We use Hulu Plus for current seasons of shows like Wipeout, Dancing with the Stars, and So you think you can dance. We’re almost caught up on 30 Rock, so we’ll start watching it there. You should be able to check and see what’s available before paying. Even though we barely watch anything on it it’s nice to have the option. Plus Roku has a ton of free channels, and Pandora doesn’t come with commercials!

IMO, as a Roku owner, the two best values are these:

  1. Netflix. I have other devices that can stream Netflix, but Roku has the best interface plus you can actually search directly from TV/Roku (as opposed to my Blu-Ray player, where I have to queue anything I want from my PC or tablet.) $7.99/month for streaming only.

  2. Roksbox. This one is less known, but it’s so great. Basically, you set up some shared folders on a PC, and make a local server. You put any files you want on that PC’s shared folder. Then, like magic, you can stream directly from your PC to your Roku. I’ve used it to rip DVDs and Blu-Rays to an external drive, set up that external drive as a shared drive, and then watch said video files, streaming from my PC to Roku. Works really well. 100x better than Windows Media Center, which still seems to claim that streaming from a PC to a TV over a wireless connection is impossible. Oh, and you can go full 1080p. I’m slowly ripping all my Blu-Rays (it takes a while!)

That said - the one-time registration fee for Roksbox is $15. And you do need to be a bit technically savvy to set it up. You may need to use Handbrake to convert your existing data video files into something Roksbox can handle. So I wouldn’t recommend it to everyone - you really need to be techy to get it working well and to get everything out of it. But if you’re a tech kinda gal/guy, Roksbox is all sorts of win.

Whoa, so current DVD and Blu-Rays can be saved online for Roku viewing later?
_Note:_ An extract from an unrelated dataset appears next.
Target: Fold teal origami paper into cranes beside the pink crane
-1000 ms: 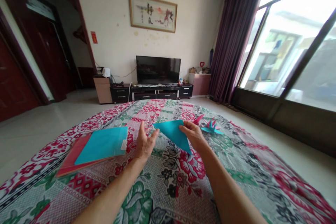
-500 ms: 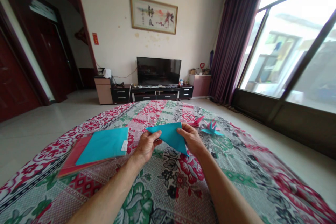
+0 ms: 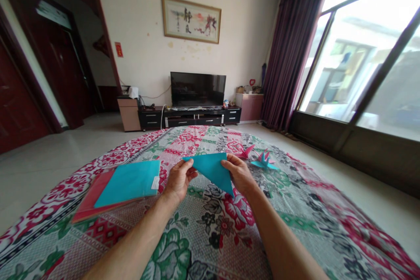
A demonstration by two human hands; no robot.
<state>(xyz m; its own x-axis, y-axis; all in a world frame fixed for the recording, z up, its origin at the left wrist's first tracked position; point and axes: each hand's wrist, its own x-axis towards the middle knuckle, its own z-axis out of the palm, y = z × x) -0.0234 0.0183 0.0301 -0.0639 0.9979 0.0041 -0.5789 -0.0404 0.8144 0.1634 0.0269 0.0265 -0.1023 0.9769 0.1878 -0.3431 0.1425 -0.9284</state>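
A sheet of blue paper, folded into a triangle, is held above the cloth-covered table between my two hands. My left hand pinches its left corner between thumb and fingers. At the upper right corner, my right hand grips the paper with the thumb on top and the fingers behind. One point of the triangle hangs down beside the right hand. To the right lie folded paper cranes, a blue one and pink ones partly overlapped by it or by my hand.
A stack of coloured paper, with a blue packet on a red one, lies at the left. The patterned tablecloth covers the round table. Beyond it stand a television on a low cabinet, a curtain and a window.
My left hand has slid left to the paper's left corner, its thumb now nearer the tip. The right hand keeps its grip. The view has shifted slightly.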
Presuming I can figure out how to get them onto my hard drive?

Hulu intrigues me a bit but here’s something to consider:

The sum total of commercial television I watch is zero. Nada. Even the shows my family wants to see (Mythbusters and The Clone Wars) I purchase from iTunes and are watched that way. Currently television programming just isn’t in our playbook. Does that place it outside of our needs?

We do watch movies. And I’ve been walking the 11 year old through Enterprise on Netflix.

So is Hulu worth the extra $7.99 per month is the real question, I suppose.

Not really. I have Hulu Plus and Netflix and watch television shows almost exclusively through a Sony Blu-ray player on my TV. The only thing I have watched on Hulu Plus in the last month was Ugly Americans. When I first got it, I watched a few episodes of Family Guy and American Dad I had missed on original airing, and it does have the Simpsons on it (only the last 5 episodes), but there really isn’t much I want to watch on their anymore. Netflix has at least a dozen shows/movies I want to watch in my queue. I’m about to cancel Hulu Plus and my basic cable service.

I’m not a fan of Hulu Plus. If it had everything that regular Hlu had, it might be worth it, but they’re still working some legal issues out I guess. So when I had it, I still had to connect the laptop to stream the couple of shows I actually follow during the season.

I’m glad to know about Roksbox, I’ll check that out. I also recommend TED, a free channel of TEDtalks. If you don’t know what those are, find out!